By Peter Egwuatu, Nkiruka Nnorom, Princewill Ekwujuru, Providence Emmanuel Elizabeth Adegbesan, & Juliet Umeh
Adopting digital economy would further boost Nigeria’s annual Gross Domestic Product, GDP, to N3.7 trillion by 2025.
Director General/Chief Executive, National Information Technology Development Agency, NITDA, Dr. Issa Pantami, disclosed this at the Vanguard Economic Summit Series in Lagos with the theme: “E-economy: Nigeria’s Emerging Digital Economy and the Role of Financial Technology.”
He stated: “Economic potentials for FinTech in Nigeria is vast. Financial Inclusion Summit of 2016 report reveals that the use of digital finance could boost annual GDP by as much as N3.7trillion by 2025 in emerging economies like Nigeria. This presents opportunity to add 10 to 14 percent to country’s GDP.
“FinTech has the potential to un-bundle and restructure the existing financial services and pave way for globalized financial services through enhancing financial inclusion, not only in advanced economies but also in emerging economies like Nigeria where financial services are not as widely spread but smart phone usage is increasing. The fact that we have a large number of smart phone usages in Nigeria makes it easy for us to scale up in the area of FinTech.”
Pantami also said that the menace of cyber crime has helped the country up its game in terms of cyber security which has also helped to advance its FinTech beyond expectation.
He stated: “FinTech in Nigeria is more advanced than you think, this is because the financial sector have up their game and by upping their game they have made the system more robust.
“We have the promotion of government digital services, we want what is going on in the FinTech sector to go on in the private sector, but there has to be a lot of interfacing with the government.
“We want to ensure that government digital services are robust enough to support the FinTech sector.
“Based on what we have been doing in the last one year, right now we have helped the government to save over N10 billion.
“Foreign companies come to Nigeria they see the benefit and the opportunity and they want to take advantage of it, but we want to ensure that it is not a situation where they come with large proportion of their own expatriate.
“We want a situation where Nigerians would have a significant proportion.

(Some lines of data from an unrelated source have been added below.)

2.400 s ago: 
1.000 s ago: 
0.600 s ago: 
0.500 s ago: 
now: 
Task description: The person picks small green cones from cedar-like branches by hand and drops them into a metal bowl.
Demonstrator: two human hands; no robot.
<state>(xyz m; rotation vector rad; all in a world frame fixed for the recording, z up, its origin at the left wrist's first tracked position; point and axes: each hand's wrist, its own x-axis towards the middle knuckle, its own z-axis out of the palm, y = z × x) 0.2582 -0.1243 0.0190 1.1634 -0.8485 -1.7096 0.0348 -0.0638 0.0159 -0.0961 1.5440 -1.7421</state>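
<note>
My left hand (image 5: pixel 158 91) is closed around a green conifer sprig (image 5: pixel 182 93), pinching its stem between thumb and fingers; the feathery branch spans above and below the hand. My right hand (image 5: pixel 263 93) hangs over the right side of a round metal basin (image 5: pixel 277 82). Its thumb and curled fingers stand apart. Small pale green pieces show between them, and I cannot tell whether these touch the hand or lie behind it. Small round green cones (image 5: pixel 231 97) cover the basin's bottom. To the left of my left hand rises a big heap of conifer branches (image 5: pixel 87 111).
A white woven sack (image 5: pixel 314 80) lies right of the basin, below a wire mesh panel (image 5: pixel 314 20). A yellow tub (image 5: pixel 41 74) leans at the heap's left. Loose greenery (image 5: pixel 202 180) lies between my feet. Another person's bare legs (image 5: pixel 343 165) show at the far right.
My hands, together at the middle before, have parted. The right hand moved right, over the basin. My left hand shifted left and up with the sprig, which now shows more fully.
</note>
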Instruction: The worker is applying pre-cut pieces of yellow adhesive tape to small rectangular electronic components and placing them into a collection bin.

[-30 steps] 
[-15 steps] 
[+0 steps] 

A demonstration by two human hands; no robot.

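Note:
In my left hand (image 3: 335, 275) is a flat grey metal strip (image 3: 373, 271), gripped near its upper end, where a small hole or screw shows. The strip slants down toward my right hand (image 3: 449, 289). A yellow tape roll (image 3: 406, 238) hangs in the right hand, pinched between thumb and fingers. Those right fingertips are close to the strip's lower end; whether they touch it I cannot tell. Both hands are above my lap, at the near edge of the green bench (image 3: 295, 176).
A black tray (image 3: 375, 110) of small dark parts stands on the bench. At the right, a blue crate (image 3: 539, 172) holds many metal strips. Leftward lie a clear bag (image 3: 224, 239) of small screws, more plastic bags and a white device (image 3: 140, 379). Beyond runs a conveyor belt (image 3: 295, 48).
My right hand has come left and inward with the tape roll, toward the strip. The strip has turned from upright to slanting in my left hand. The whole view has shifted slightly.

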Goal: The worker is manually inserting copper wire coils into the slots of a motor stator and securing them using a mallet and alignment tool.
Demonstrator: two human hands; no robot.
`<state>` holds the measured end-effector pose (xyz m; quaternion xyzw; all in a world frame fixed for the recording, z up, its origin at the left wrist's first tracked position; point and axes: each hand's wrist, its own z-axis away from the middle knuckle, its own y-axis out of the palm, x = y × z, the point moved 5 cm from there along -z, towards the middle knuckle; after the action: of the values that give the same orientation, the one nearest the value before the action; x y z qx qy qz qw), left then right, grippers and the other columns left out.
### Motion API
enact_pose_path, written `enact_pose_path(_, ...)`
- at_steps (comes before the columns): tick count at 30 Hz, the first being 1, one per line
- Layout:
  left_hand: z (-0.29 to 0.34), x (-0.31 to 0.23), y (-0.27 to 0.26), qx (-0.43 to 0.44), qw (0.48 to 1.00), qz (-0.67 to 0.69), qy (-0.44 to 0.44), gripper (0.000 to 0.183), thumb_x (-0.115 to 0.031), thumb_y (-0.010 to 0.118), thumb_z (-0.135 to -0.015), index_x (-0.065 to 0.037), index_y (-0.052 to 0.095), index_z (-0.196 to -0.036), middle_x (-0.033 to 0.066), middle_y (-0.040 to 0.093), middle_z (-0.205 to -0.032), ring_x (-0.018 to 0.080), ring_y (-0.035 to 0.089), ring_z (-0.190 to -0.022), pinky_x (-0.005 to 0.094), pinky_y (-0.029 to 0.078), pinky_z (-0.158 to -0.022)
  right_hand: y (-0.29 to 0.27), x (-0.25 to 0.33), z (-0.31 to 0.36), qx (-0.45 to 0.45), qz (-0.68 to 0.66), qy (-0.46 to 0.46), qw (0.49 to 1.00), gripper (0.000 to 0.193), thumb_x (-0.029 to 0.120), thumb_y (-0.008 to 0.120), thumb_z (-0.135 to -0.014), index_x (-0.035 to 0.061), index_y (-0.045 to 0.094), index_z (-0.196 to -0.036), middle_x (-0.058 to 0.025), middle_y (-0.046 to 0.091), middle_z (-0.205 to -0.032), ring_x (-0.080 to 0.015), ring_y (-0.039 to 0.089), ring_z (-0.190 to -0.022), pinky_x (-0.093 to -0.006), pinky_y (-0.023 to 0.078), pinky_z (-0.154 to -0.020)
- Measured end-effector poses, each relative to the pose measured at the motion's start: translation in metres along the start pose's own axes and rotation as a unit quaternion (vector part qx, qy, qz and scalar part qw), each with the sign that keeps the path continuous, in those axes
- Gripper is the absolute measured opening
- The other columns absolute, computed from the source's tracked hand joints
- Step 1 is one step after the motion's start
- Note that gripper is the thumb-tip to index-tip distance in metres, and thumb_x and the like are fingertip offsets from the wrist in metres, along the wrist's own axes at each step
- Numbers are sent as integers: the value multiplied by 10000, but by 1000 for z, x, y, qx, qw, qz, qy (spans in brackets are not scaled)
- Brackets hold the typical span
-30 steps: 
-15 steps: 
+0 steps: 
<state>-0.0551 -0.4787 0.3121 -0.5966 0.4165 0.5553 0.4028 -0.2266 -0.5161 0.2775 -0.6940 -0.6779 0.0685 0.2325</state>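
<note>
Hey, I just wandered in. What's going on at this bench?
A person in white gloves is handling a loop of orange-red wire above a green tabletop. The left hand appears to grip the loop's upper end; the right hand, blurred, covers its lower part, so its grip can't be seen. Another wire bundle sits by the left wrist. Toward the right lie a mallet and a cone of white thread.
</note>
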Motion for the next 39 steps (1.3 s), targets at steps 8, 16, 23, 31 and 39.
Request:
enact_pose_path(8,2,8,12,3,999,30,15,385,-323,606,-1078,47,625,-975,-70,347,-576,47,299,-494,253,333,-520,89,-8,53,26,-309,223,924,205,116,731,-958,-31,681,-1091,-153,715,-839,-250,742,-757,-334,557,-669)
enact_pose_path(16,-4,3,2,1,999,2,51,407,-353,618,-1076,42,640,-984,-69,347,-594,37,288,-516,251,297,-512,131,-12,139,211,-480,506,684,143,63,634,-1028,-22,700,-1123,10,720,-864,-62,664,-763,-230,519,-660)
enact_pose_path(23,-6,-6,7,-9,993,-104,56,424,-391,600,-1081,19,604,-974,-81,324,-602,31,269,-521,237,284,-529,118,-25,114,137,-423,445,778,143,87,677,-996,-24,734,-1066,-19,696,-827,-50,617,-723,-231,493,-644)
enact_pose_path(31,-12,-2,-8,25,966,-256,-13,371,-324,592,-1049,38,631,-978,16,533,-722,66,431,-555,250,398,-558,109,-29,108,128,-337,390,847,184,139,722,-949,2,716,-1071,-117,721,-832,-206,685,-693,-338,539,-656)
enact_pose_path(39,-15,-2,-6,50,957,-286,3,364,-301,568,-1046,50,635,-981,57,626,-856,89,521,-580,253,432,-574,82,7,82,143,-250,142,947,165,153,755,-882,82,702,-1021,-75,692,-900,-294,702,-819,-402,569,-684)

If we allow them to bring in expatriates if something happens tomorrow and they leave, what happens to us? We want to ensure Nigerians are capable and bring in more people into the workforce.
“We emphasize the importance of cyber security to ensure things are secured on the cyber space. We don’t want a situation where only those in the urban can access this technology so we are trying to incorporate people that ordinarily would have been excluded in normal circumstances.
“As it become harder to delineate between the traditional and digital economy, it is essential for stakeholders and businesses to support government’s initiatives that seek to address policy issues related to technological and communication infrastructure and services” he said.